Los parámetros ingenieriles que permiten conocer el comportamiento dinámico de las estructuras son la frecuencia natural, los modos de vibrar y el amortiguamiento. La frecuencia natural de una estructura es aquella que se deriva de las oscilaciones libres continuas que se producen después que la excitación provocada por el sismo se ha detenido. La estructura asume un modo de vibrar libre llamada frecuencia natural. Cuando la frecuencia del suelo sobre el cual se encuentra la estructura coincide o está cercana a la frecuencia natural de la estructura, da como resultado la amplificación de las vibraciones. Este proceso es llamado resonancia, y en general debe ser evitada para que la estructura no colapse.

La capacidad de amortiguamiento de la estructura describe su habilidad para absorber la energía de vibración. En estas condiciones, estructuras con una baja capacidad de amortiguamiento tienden a vibrar más que aquellos con alta capacidad.
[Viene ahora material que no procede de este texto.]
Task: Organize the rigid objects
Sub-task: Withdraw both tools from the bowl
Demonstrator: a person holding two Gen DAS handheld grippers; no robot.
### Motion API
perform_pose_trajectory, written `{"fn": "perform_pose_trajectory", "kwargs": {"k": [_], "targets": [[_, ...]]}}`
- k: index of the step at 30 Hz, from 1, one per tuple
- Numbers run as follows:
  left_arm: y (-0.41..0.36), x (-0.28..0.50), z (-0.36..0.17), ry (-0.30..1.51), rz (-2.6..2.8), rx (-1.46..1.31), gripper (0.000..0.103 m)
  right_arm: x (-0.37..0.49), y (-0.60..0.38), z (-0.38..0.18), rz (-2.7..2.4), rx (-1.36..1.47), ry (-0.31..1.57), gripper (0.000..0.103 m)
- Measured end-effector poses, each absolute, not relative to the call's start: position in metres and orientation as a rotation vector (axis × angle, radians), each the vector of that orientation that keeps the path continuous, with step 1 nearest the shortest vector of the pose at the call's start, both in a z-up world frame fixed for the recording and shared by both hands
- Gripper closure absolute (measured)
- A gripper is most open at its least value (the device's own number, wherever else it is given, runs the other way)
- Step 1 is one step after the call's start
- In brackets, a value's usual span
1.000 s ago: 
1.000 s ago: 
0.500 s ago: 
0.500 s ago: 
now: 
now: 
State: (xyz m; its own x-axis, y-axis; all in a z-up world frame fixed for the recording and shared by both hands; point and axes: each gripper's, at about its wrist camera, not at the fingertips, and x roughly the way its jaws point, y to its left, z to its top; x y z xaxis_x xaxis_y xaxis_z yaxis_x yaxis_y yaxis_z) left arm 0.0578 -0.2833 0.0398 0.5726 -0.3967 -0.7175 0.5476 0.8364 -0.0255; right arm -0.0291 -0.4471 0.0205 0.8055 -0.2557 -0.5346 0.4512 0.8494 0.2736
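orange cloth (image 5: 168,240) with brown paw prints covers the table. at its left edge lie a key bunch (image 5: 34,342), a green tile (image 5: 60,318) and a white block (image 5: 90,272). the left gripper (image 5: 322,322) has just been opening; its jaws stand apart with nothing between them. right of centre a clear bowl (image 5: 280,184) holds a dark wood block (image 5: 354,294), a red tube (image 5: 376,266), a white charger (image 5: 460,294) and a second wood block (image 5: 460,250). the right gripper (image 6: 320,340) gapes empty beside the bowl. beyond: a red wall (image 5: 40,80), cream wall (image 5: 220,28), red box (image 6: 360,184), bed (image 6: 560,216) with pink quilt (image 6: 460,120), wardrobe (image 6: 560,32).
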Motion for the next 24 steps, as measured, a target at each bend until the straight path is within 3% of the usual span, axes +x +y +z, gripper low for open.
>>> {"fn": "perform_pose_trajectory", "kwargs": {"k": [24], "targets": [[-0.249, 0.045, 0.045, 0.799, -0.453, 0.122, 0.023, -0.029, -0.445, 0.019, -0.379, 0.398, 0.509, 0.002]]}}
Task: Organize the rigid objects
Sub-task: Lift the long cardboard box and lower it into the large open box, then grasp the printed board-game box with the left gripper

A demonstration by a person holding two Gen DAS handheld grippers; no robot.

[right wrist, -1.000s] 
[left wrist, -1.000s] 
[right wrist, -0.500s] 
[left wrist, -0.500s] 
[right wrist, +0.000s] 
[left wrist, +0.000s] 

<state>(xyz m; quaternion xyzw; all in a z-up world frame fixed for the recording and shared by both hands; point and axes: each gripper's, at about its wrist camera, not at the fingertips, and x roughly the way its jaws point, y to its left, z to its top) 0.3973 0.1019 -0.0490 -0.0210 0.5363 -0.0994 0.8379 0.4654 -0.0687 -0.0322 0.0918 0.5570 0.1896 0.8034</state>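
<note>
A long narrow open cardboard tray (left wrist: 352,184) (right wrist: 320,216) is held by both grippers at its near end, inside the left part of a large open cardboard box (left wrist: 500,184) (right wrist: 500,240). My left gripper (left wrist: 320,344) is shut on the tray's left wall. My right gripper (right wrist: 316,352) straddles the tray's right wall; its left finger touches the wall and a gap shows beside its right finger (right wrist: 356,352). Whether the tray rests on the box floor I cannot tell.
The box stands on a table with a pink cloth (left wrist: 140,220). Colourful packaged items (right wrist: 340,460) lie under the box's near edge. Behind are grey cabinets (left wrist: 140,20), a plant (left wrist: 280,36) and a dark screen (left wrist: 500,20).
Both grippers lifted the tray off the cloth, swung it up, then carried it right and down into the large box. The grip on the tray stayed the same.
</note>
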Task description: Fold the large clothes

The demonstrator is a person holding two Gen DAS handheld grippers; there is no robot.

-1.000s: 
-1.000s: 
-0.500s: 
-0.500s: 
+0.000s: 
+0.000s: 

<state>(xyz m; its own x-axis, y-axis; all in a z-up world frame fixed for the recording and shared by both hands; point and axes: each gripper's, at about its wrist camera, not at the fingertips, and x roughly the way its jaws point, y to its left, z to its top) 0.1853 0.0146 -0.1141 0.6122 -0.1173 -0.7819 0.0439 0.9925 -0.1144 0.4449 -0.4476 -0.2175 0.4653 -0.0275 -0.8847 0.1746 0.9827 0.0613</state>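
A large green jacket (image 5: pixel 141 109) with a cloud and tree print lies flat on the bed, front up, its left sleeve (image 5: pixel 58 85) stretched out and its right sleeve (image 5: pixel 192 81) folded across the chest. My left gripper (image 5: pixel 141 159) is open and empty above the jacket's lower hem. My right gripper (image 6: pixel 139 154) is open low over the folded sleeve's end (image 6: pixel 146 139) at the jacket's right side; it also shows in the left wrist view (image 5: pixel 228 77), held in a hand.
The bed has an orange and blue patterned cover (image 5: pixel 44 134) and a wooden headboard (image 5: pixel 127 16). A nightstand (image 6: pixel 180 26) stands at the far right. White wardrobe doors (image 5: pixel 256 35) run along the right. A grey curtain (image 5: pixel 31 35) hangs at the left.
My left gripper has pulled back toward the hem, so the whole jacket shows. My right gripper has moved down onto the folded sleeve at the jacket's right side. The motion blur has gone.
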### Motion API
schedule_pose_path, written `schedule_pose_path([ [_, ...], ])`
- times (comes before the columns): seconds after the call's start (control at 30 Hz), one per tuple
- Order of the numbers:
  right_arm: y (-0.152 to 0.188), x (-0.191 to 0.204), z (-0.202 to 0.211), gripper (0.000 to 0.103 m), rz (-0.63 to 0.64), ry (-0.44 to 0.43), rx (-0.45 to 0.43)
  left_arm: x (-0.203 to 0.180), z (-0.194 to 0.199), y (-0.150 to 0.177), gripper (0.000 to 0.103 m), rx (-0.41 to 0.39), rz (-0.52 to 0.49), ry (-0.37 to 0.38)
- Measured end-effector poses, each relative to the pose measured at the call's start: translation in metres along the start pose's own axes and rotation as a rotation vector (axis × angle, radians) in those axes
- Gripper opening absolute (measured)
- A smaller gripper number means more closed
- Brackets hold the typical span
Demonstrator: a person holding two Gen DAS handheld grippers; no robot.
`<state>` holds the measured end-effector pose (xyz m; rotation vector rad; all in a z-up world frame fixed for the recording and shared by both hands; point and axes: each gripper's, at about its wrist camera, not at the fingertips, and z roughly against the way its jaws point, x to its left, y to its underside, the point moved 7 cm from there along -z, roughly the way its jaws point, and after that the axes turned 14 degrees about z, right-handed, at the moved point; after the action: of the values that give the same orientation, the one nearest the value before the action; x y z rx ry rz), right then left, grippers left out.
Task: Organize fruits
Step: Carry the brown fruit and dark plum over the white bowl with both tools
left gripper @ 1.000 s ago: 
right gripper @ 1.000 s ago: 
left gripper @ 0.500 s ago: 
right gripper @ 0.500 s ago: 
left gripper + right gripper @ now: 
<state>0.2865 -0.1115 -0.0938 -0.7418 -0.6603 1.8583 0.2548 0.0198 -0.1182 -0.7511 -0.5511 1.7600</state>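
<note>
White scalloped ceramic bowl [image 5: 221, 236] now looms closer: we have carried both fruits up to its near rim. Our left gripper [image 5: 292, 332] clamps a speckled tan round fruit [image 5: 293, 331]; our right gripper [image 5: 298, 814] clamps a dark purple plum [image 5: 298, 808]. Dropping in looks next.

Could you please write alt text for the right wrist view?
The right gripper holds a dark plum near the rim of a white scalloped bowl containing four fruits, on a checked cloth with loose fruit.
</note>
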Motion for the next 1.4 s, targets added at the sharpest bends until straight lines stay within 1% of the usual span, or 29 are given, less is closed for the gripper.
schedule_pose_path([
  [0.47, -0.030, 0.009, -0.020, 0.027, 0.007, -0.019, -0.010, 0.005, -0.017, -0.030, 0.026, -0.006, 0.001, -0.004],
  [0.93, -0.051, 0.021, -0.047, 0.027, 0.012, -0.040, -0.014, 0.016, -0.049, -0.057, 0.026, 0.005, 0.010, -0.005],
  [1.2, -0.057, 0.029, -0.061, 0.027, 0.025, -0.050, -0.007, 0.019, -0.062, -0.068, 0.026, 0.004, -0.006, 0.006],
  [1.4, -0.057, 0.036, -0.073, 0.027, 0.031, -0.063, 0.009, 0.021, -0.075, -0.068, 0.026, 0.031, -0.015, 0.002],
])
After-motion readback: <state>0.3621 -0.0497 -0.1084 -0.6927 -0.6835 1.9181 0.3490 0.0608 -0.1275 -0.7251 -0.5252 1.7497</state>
Por otra parte, a la ausencia de sismos, el registro de vibraciones ambientales obtenidas sobre o en el interior de las estructuras, ha venido siendo usadas de manera frecuente. Estas señales sísmicas son también llamadas microtremores, microtemblores, microvibraciones o ruido cultural. Estas vibraciones son de muy pequeña amplitud y pueden ser generadas por fuentes internas o externas. La mayoría de vibraciones internas son originadas por ascensores, ventiladores, bombas, etc.; además del caminar, saltar o correr de las personas. Las vibraciones externas son originadas por el tráfico vehicular, trenes, subterráneos, actividades de construcción, vientos y sismos.

En general, la instrumentación usada frecuentemente para el monitoreo de edificios son los acelerómetros, cuyo número a considerar dependerá de las características de la estructura de interés o del tipo de estudio a realizarse.